Entsprechende Befürchtungen schienen sich zunächst zu bestätigen. Es sei unvereinbar mit dem EU-Recht, „dass ein Mitgliedstaat das aktive und passive Wahlrecht für die Vertreter der Arbeitnehmer in das Aufsichtsorgan eines Unternehmens nur solchen Arbeitnehmern einräumt, die in den Betrieben des Unternehmens oder in Konzernunternehmen im Inland beschäftigt sind“, hieß es im vorigen Jahr in einer Stellungnahme. Diese Einschätzung wurde jedoch im Januar revidiert. Nunmehr hieß es, dass die Kommission der Auffassung sei, „dass die bestehenden deutschen Vorschriften als mit dem EU-Recht vereinbar angesehen werden können“.

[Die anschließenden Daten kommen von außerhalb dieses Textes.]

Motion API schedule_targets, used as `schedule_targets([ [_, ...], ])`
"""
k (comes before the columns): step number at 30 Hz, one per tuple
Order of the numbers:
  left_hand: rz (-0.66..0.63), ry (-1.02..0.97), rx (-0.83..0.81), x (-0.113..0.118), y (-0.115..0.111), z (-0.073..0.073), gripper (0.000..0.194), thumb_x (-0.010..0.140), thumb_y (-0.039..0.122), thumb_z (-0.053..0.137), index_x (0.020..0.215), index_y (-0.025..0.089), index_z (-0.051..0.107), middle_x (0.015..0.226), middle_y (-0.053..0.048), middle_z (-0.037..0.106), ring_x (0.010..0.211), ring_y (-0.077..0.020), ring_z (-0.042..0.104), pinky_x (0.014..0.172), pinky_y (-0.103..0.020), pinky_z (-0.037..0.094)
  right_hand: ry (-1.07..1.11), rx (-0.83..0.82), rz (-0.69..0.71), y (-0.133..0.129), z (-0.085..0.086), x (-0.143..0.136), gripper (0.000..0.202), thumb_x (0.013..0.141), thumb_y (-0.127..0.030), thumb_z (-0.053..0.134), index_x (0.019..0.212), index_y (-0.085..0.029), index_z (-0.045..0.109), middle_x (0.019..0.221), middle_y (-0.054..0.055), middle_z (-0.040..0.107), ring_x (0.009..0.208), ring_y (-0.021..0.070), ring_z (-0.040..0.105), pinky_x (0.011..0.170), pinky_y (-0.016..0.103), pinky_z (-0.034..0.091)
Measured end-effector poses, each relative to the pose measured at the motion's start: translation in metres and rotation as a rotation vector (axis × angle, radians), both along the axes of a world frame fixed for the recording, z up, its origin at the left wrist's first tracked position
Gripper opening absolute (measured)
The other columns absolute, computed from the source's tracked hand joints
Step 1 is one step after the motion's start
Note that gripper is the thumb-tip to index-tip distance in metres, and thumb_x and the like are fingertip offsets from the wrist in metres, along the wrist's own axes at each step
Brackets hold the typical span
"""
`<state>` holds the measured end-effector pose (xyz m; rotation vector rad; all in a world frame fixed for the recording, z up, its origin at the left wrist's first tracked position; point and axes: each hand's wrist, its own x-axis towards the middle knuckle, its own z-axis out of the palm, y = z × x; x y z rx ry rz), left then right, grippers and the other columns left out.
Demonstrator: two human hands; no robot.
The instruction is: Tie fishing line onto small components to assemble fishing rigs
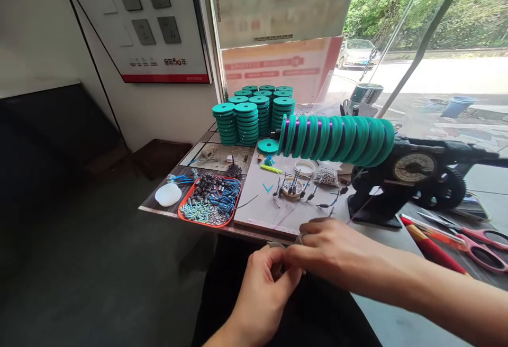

Im Mai hat der Generalanwalt am EuGH, Henrik Saugmandsgaard Øe, seine Schlussanträge vorgelegt. Das Votum des Generalanwalts gilt als zuverlässiger Fingerzeig dafür, wie das Urteil ausfallen wird. Saugmandsgaard Øe kam zu dem Ergebnis, dass das deutsche Mitbestimmungsgesetz mit EU-Recht vereinbar ist. Es stelle keinen Verstoß gegen die Freizügigkeit der Arbeitnehmer und gegen das allgemeine Verbot der Diskriminierung aus Gründen der Staatsangehörigkeit dar, sagte er.